From the data underneath, reproduce exactly the stretch that begins at the line with "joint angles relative" and ends after the line with "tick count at".

^^^^

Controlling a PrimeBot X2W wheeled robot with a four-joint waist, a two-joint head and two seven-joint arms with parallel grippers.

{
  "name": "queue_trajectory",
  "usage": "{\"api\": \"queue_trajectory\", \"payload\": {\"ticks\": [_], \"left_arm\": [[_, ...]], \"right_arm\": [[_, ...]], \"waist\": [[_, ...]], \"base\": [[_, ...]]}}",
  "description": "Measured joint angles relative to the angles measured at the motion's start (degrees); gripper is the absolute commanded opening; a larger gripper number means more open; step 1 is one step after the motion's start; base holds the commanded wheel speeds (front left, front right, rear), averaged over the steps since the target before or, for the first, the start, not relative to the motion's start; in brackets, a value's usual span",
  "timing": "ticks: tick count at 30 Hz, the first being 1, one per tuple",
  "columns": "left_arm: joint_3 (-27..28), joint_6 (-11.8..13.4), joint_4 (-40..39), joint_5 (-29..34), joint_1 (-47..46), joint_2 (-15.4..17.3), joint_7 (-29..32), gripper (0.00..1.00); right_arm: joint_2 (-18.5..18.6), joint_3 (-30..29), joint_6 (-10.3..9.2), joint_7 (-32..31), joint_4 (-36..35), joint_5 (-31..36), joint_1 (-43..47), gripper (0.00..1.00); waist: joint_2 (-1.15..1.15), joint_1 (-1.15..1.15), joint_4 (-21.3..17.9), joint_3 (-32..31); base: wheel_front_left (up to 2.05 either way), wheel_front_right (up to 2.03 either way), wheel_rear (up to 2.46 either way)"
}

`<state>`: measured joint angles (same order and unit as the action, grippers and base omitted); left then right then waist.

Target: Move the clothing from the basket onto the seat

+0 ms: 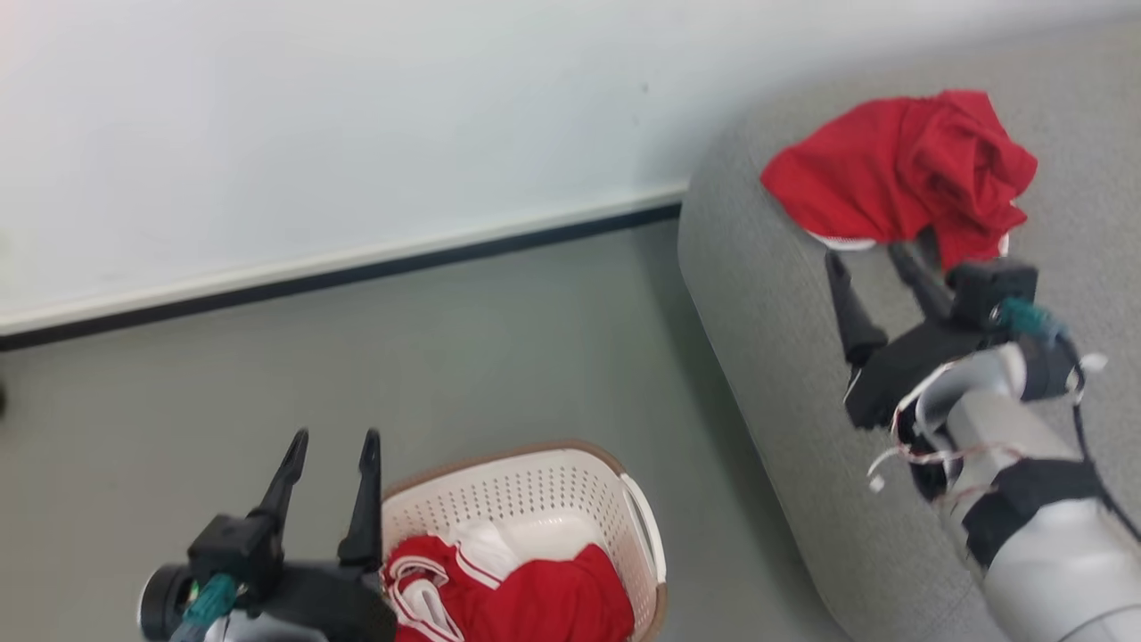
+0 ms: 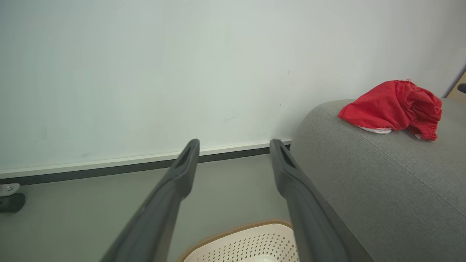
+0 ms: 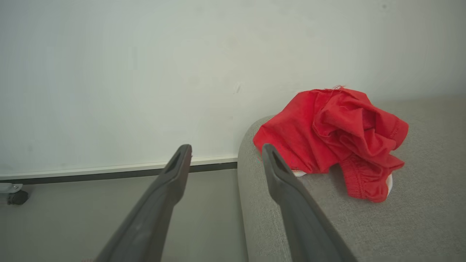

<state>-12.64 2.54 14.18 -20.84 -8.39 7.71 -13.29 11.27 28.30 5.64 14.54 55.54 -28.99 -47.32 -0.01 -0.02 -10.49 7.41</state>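
Basket (image 1: 499,499) holding one red garment (image 1: 544,602), second red garment (image 1: 900,165) on sofa (image 1: 767,294)

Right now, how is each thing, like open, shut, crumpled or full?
Left gripper: open, empty.
Right gripper: open, empty, at the edge of the sofa.
Basket: upright on the floor, not emptied.
Basket garment: bunched inside it.
Sofa garment: crumpled, lying on the sofa.

Garment (image 1: 900,165) on sofa (image 1: 775,357) (basket (image 1: 499,495) on floor (image 1: 446,339))
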Motion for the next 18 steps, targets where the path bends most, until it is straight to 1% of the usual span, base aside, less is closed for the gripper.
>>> {"api": "queue_trajectory", "payload": {"ticks": [6,12,18], "left_arm": [[2.3,1.1,-0.1,-0.8,5.8,0.7,-0.4,1.0],[4.0,1.6,-1.5,-1.2,9.9,1.1,-0.6,1.0],[5.8,2.0,-2.7,-1.3,13.1,1.4,-1.0,1.0]], "right_arm": [[-1.2,-0.2,-0.32,0.0,-3.7,-0.2,6.8,1.0],[-1.8,-0.9,-2.34,0.0,-9.1,-0.1,13.4,1.0],[-2.3,-1.2,-4.1,0.0,-15.9,0.4,20.3,1.0]], "waist": [[0.0,0.0,2.2,-4.6],[0.0,0.0,4.2,-8.0],[0.0,0.01,5.4,-9.8]], "base": [[0.0,0.0,0.0],[0.0,0.0,0.0],[0.0,0.0,0.0]]}}
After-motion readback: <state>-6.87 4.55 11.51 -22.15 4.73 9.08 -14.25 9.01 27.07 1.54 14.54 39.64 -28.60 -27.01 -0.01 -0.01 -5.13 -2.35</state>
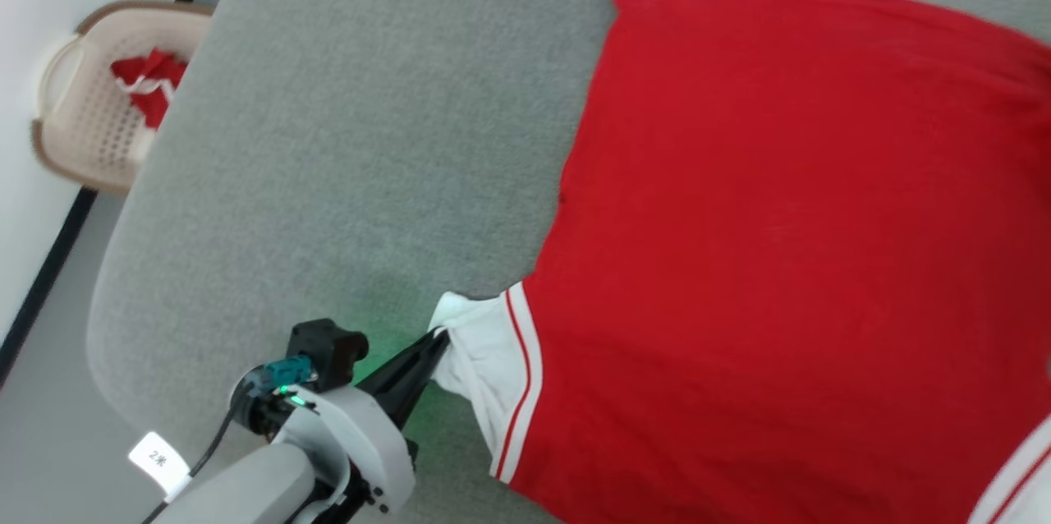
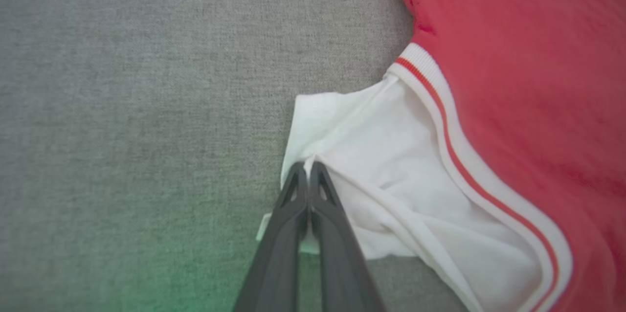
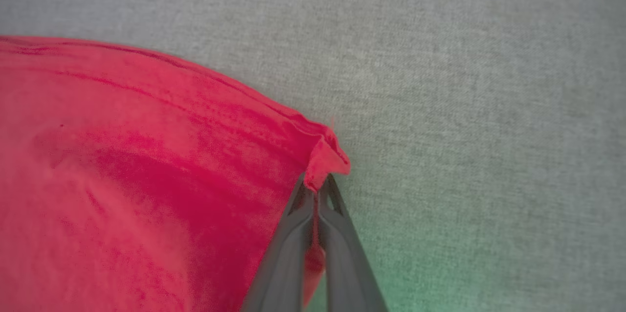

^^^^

● **ANSWER TO THIS TASK**:
  "description": "Measured joint angles relative to the angles measured at the motion's start (degrees); gripper is the absolute commanded opening; a larger gripper number means more open; step 1 is one step after the motion's start; base holds the commanded wheel speeds (front left, front right, rear), averaged over the steps since the target before or, for the first, the start, not relative to the motion's start; in brackets, a value's usual span",
  "timing": "ticks: tick count at 30 Hz, the first being 1, one per tuple",

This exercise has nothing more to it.